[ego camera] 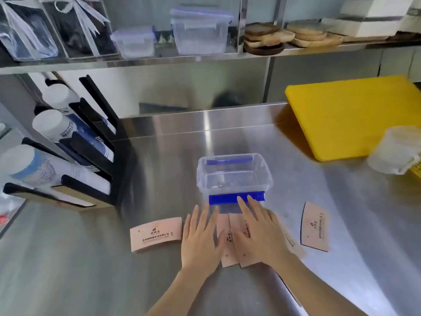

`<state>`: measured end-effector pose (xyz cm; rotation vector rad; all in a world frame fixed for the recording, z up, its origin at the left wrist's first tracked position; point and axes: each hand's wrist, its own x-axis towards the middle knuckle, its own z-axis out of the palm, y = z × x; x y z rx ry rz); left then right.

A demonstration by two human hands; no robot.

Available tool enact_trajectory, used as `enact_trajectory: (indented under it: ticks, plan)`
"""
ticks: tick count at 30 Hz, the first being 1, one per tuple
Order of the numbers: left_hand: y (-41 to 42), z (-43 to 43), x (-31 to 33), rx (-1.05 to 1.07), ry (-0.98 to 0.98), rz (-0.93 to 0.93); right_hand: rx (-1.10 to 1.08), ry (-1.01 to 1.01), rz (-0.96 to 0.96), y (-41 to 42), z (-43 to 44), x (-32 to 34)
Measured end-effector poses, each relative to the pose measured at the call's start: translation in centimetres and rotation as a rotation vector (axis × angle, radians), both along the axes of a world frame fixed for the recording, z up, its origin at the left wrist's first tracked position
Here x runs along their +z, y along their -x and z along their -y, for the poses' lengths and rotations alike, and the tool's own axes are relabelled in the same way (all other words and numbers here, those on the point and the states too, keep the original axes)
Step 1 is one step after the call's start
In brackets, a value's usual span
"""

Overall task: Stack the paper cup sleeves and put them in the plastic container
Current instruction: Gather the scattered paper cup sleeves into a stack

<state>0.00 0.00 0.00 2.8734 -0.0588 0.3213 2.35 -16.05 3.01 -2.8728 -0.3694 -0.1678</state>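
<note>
Near the front edge of the surface [95, 258], the left hand [200, 240] and right hand [259, 236] are lying flat and open on overlapping cup sleeves [232, 247], probably squaring them into a stack. Two sleeves are waiting unstacked: the left sleeve [156, 233] and the right sleeve [315, 226]. Just behind the fingertips, the plastic container [234, 176] is standing open and empty, nothing blocking it. A yellow cutting board [355, 115] is leaning at the back right corner.

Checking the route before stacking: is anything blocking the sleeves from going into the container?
Nothing visible does. The plastic container stands open and empty just beyond the sleeves under both hands, with no lid on it.
</note>
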Motion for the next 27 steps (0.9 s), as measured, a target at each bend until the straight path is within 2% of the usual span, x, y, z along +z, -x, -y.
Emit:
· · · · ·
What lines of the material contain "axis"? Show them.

- [SOLUTION TO THE PROBLEM]:
`<state>`: measured end-effector pose (xyz cm; rotation vector rad; all in a world frame fixed for the recording, z up, its origin at the left wrist's first tracked position; point and axes: each hand's wrist, its own x-axis towards the middle knuckle, its own z-axis out of the palm, y = z × x; x y z rx ry rz); left then right.
Measured end-effector poses, each relative to the pose measured at the call's start: translation in centimetres and rotation as a rotation vector (axis × angle, radians), both along the axes of a world frame fixed for the recording, z up, its origin at the left wrist's first tracked position

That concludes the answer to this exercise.